Reviewed by Kay Hogan Smith, Retired - University of Alabama at Birmingham, Lister Hill Library of the Health Sciences

Most Americans, while perhaps aware of the devastating Spanish Flu epidemic at the end of World War I and its global impacts, are arguably more familiar with the stories about the pandemic in the United States. This documentary traces in painful detail the spread of the virus from a military camp in Kansas in March 1918 (where it was initially dismissed as the more common strain of mostly non-lethal flu), across packed troop transport carriers to France where it quickly spread across Europe and eventually around the globe, its lethality growing as it mutated. The narration focuses on the importance of the epidemic’s confluent emergence with the final year of the war and the mistakes military leaders made in service of winning the war over containing the virus – for example, the physical closeness of the troops and the initial censorship of flu deaths among the soldiers and sailors. In fact, it was neutral Spain that first disclosed the news of the dangerous virus to the public, for which it earned the dubious honor of having it become known as the “Spanish” flu. By the summer of 1918, the flu had spread worldwide, via shipping routes to remote islands, returning troop carriers to Africa, and even to the Alaskan territory. Spanish Flu: The Invisible Enemy connects the dots between the virus and the far-reaching political impacts it sometimes provoked, such as racial apartheid laws in South Africa and even the harsh Treaty of Versailles, which President Wilson failed to modify after his own severe bout of flu. The Spanish flu would ultimately claim more deaths – about 50 million – than the war itself, with mostly young, healthy adult victims.

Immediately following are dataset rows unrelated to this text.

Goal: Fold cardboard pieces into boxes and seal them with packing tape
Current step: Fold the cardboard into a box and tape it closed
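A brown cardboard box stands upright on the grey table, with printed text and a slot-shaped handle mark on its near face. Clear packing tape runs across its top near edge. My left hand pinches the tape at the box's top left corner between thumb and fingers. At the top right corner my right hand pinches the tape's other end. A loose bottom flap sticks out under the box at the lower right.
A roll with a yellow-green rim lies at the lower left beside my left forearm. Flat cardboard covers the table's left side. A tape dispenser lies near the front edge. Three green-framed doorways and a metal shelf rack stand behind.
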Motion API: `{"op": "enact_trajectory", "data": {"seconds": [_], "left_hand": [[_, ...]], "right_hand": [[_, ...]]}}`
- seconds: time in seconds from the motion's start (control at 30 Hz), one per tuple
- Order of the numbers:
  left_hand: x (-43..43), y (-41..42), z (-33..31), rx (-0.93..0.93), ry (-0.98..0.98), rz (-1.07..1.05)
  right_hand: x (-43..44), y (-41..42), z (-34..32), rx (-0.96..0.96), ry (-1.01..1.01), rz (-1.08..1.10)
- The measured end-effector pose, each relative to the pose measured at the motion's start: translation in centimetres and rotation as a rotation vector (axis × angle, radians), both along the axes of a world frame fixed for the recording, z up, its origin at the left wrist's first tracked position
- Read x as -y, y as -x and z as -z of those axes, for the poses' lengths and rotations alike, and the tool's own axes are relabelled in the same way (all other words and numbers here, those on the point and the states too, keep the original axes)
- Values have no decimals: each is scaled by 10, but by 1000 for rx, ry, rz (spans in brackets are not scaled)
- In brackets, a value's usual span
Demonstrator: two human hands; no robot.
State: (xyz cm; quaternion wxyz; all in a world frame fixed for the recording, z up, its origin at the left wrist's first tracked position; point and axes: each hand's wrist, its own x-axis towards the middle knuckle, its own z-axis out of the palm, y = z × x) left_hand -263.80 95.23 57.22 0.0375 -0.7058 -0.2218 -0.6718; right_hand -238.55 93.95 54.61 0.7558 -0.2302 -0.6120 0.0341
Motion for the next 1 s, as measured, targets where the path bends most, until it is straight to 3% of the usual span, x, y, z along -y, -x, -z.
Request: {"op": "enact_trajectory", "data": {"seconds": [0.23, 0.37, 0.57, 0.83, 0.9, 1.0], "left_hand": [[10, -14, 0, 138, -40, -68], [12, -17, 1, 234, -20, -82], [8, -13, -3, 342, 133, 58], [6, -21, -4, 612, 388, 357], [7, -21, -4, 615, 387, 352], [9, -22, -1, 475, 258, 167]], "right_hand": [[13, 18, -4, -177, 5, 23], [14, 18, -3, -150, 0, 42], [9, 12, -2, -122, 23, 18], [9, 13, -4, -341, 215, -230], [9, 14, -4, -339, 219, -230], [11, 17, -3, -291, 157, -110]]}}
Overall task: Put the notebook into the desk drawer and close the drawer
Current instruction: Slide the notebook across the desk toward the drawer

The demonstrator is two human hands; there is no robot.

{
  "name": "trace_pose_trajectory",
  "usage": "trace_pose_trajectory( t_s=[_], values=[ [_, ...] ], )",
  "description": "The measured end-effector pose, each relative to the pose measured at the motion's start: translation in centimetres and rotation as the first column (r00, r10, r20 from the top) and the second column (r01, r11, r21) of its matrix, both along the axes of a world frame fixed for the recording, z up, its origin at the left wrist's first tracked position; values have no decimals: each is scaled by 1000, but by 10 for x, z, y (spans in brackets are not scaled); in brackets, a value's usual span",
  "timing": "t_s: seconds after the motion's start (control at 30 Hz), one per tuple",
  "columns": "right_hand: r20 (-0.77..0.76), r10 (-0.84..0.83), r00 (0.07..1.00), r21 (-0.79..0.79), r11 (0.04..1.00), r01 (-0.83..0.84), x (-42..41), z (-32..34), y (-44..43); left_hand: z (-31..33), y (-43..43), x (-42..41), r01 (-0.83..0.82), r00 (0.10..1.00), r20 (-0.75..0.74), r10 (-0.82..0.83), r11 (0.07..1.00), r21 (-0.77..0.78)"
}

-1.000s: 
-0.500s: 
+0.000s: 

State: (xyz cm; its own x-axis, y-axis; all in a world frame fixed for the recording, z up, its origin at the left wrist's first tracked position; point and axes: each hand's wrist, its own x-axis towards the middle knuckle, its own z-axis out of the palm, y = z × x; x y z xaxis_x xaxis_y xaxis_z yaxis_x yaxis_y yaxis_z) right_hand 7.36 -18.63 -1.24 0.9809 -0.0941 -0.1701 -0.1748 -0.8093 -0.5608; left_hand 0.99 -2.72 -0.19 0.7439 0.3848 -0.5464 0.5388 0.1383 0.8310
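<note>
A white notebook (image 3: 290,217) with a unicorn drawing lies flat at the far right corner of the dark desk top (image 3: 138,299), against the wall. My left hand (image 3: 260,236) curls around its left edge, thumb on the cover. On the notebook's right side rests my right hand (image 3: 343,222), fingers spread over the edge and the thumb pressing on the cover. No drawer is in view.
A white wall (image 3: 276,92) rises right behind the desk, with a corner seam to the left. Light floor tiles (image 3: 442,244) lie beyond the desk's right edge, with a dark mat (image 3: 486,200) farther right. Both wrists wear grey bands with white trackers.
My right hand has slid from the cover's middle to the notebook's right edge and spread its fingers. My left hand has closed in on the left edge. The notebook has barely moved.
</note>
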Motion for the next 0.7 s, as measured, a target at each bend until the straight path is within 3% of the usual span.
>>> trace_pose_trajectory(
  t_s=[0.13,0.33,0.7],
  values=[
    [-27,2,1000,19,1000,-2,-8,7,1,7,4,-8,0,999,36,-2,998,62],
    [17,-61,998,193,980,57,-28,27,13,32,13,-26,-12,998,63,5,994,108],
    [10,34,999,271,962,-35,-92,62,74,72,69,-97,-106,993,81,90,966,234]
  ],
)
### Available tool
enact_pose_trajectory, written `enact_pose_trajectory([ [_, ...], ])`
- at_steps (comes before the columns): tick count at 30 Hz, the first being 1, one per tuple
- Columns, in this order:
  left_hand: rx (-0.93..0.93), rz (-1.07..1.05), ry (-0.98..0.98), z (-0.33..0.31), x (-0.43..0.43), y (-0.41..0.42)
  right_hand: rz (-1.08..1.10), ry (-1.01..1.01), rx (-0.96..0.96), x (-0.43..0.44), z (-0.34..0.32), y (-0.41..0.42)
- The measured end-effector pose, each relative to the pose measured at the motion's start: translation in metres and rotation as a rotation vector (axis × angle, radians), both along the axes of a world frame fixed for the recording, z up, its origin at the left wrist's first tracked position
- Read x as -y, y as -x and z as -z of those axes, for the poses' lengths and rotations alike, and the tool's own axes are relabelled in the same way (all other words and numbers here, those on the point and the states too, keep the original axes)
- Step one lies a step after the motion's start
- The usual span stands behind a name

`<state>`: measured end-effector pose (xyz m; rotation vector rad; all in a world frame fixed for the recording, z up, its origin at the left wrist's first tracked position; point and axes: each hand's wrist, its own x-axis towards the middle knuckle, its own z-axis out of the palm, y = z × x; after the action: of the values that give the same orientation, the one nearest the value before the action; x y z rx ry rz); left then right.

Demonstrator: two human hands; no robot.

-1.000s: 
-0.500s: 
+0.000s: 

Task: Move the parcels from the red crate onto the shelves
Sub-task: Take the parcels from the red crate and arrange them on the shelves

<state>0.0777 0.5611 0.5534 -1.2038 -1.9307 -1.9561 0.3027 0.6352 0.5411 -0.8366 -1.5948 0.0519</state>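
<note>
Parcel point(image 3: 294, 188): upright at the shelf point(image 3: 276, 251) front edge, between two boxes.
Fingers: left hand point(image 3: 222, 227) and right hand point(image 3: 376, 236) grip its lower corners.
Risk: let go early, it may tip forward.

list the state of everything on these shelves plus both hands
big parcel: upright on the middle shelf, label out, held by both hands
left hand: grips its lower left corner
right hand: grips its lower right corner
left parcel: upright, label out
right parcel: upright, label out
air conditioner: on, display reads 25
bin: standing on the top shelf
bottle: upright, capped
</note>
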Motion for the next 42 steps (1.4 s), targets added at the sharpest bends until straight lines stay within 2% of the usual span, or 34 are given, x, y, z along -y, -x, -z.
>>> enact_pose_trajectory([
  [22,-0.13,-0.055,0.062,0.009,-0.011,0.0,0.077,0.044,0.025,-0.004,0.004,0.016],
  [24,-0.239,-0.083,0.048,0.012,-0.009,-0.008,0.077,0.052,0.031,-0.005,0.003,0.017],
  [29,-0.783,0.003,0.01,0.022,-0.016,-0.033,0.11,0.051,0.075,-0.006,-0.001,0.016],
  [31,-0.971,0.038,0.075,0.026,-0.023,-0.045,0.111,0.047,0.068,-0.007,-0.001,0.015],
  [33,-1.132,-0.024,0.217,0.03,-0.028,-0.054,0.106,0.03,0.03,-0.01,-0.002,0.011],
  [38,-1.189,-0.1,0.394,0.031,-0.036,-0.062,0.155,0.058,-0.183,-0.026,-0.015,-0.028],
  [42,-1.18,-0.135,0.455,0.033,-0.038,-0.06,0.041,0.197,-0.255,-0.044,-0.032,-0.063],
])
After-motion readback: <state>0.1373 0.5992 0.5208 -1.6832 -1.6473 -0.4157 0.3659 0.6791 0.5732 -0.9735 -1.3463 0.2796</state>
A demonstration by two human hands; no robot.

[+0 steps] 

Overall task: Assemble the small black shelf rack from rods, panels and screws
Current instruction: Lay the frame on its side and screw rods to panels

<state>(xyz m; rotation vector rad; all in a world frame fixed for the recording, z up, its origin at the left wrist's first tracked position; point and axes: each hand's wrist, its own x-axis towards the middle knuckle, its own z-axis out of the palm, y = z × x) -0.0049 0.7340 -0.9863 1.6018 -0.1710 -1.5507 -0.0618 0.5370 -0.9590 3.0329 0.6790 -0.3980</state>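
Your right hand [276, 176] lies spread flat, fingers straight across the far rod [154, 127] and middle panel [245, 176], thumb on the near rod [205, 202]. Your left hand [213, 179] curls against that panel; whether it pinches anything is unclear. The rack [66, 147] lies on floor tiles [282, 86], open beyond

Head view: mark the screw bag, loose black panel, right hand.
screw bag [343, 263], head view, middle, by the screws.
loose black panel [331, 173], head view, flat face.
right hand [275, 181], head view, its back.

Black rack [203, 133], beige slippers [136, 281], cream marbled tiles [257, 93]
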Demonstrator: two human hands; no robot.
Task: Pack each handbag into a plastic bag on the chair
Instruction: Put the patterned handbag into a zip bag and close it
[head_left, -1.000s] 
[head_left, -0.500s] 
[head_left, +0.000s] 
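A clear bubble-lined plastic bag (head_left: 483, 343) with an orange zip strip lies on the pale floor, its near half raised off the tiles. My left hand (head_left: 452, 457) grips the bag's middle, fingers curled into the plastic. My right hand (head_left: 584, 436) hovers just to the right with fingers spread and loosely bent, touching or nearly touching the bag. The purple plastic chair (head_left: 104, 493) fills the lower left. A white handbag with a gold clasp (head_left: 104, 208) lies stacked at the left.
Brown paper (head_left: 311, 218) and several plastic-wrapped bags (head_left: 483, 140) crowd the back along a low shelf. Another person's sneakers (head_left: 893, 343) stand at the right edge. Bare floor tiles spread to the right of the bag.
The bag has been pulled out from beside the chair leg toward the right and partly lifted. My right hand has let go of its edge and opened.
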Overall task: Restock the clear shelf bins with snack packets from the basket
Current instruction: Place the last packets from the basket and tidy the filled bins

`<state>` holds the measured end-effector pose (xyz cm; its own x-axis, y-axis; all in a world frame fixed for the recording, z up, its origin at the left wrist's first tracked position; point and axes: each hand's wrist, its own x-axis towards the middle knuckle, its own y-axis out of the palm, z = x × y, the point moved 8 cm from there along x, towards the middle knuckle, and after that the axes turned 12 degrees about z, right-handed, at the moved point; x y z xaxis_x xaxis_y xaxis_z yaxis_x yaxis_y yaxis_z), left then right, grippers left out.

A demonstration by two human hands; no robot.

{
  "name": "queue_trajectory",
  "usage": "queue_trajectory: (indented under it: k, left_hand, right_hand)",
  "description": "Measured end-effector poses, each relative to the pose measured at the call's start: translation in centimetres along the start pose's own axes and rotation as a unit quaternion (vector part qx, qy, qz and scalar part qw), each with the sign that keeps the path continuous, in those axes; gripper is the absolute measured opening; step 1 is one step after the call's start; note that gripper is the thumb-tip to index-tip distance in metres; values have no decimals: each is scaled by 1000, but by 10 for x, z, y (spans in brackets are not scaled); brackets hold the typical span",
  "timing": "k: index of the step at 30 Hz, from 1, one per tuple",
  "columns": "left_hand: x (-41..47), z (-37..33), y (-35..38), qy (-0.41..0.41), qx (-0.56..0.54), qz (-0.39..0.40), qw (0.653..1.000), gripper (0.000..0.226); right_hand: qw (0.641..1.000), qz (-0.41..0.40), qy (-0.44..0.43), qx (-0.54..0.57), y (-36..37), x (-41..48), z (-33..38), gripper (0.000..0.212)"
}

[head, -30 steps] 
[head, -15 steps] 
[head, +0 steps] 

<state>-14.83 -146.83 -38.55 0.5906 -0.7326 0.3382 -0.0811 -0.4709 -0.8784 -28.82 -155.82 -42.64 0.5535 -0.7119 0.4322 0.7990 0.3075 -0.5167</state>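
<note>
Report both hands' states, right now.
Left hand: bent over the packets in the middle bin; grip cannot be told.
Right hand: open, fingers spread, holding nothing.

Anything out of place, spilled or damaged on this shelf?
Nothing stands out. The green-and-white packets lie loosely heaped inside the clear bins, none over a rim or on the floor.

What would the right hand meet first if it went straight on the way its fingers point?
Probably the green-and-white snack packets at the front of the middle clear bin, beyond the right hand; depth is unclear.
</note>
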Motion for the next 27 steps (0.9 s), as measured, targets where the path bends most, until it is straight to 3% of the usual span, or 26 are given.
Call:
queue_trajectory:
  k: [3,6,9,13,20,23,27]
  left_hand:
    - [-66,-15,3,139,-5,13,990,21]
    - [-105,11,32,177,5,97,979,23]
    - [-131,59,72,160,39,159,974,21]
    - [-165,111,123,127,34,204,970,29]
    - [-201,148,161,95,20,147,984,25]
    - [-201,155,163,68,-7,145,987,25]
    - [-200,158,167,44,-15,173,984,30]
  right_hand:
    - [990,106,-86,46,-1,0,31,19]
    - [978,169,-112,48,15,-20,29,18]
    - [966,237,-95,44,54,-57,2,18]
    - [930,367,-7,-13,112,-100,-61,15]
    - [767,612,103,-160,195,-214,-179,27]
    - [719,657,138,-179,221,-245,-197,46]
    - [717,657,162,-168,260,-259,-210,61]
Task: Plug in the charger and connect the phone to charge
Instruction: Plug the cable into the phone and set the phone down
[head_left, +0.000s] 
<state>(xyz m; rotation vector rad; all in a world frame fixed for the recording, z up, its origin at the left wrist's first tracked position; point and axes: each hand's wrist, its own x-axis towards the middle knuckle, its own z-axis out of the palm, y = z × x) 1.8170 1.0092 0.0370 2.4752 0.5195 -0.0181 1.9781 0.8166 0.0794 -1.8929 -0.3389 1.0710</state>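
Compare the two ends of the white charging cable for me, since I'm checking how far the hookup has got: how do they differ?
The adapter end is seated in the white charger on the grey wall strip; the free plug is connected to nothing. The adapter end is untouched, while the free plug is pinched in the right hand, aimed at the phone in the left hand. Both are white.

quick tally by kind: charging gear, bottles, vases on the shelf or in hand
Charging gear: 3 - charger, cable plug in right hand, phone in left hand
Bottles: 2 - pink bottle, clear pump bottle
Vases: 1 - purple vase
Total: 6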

The film’s archival footage and news images provide a gripping backdrop for the stories of personal loss, human mistakes and ignorance that viewers of Spanish Flu may well find familiar in the aftermath of another more recent global pandemic. However familiar the tale may or may not be about this historic epidemic, the comprehensive perspective of this film should provide a deeper understanding of both that era and our own. Recommended.